## WHAT TO WORK ON
The whole listing below must be repeated exactly.

RECORDS SHOWN section start

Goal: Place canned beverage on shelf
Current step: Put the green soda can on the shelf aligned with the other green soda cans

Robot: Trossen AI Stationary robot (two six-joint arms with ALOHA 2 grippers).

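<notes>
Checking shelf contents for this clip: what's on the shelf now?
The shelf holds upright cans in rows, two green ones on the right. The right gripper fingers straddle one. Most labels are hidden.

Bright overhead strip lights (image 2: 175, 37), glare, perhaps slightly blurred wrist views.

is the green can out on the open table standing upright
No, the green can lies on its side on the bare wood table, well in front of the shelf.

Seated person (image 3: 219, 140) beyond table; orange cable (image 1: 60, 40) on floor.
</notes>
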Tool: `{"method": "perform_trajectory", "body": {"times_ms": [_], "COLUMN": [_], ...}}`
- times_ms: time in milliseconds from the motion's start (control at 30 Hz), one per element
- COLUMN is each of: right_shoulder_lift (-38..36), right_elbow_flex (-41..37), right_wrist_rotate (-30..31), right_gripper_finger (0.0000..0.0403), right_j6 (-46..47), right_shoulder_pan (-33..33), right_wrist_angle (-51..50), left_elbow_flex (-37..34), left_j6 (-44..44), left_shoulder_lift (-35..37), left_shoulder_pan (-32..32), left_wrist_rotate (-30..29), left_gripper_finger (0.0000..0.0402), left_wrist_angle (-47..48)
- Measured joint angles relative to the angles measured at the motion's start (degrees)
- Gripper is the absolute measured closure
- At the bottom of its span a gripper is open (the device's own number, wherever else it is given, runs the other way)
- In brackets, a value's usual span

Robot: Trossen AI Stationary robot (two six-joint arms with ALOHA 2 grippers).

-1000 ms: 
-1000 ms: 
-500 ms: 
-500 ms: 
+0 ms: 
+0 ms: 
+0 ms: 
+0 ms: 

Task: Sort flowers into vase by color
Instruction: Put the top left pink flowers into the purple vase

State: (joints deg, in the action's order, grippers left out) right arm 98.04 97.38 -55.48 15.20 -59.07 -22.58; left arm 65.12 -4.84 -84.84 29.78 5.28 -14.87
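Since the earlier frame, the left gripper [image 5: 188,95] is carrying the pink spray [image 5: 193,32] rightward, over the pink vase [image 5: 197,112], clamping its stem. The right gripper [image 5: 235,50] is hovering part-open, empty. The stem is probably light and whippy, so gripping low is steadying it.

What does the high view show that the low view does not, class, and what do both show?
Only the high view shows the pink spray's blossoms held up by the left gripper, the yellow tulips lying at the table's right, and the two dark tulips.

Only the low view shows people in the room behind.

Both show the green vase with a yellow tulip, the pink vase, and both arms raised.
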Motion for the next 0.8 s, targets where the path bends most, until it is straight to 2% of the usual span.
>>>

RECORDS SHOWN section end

## EXERCISE ANSWER
Goal: Place canned beverage on shelf
Current step: Put the green soda can on the shelf aligned with the other green soda cans

Robot: Trossen AI Stationary robot (two six-joint arms with ALOHA 2 grippers).

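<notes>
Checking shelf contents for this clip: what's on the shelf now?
The shelf holds upright cans in rows, two green ones on the right. The right gripper fingers straddle one. Most labels are hidden.

Bright overhead strip lights (image 2: 175, 37), glare, perhaps slightly blurred wrist views.

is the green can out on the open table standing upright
No, the green can lies on its side on the bare wood table, well in front of the shelf.

Seated person (image 3: 219, 140) beyond table; orange cable (image 1: 60, 40) on floor.
</notes>
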Tool: `{"method": "perform_trajectory", "body": {"times_ms": [_], "COLUMN": [_], ...}}`
- times_ms: time in milliseconds from the motion's start (control at 30 Hz), one per element
- COLUMN is each of: right_shoulder_lift (-38..36), right_elbow_flex (-41..37), right_wrist_rotate (-30..31), right_gripper_finger (0.0000..0.0403), right_j6 (-46..47), right_shoulder_pan (-33..33), right_wrist_angle (-51..50), left_elbow_flex (-37..34), left_j6 (-44..44), left_shoulder_lift (-35..37), left_shoulder_pan (-32..32), left_wrist_rotate (-30..29), left_gripper_finger (0.0000..0.0402), left_wrist_angle (-47..48)
- Measured joint angles relative to the angles measured at the motion's start (degrees)
- Gripper is the absolute measured closure
- At the bottom of its span a gripper is open (the device's own number, wherever else it is given, runs the other way)
- In brackets, a value's usual span

Robot: Trossen AI Stationary robot (two six-joint arms with ALOHA 2 grippers).

-1000 ms: 
-1000 ms: 
-500 ms: 
-500 ms: 
+0 ms: 
+0 ms: 
+0 ms: 
+0 ms: 

Task: Sort flowers into vase by color
Instruction: Put the top left pink flowers into the purple vase

State: (joints deg, in the action's order, grippers left out) right arm 98.04 97.38 -55.48 15.20 -59.07 -22.58; left arm 65.12 -4.84 -84.84 29.78 5.28 -14.87
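Since the earlier frame, the left gripper [image 5: 188,95] is carrying the pink spray [image 5: 193,32] rightward, over the pink vase [image 5: 197,112], clamping its stem. The right gripper [image 5: 235,50] is hovering part-open, empty. The stem is probably light and whippy, so gripping low is steadying it.

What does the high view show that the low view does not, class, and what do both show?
Only the high view shows the pink spray's blossoms held up by the left gripper, the yellow tulips lying at the table's right, and the two dark tulips.

Only the low view shows people in the room behind.

Both show the green vase with a yellow tulip, the pink vase, and both arms raised.
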Motion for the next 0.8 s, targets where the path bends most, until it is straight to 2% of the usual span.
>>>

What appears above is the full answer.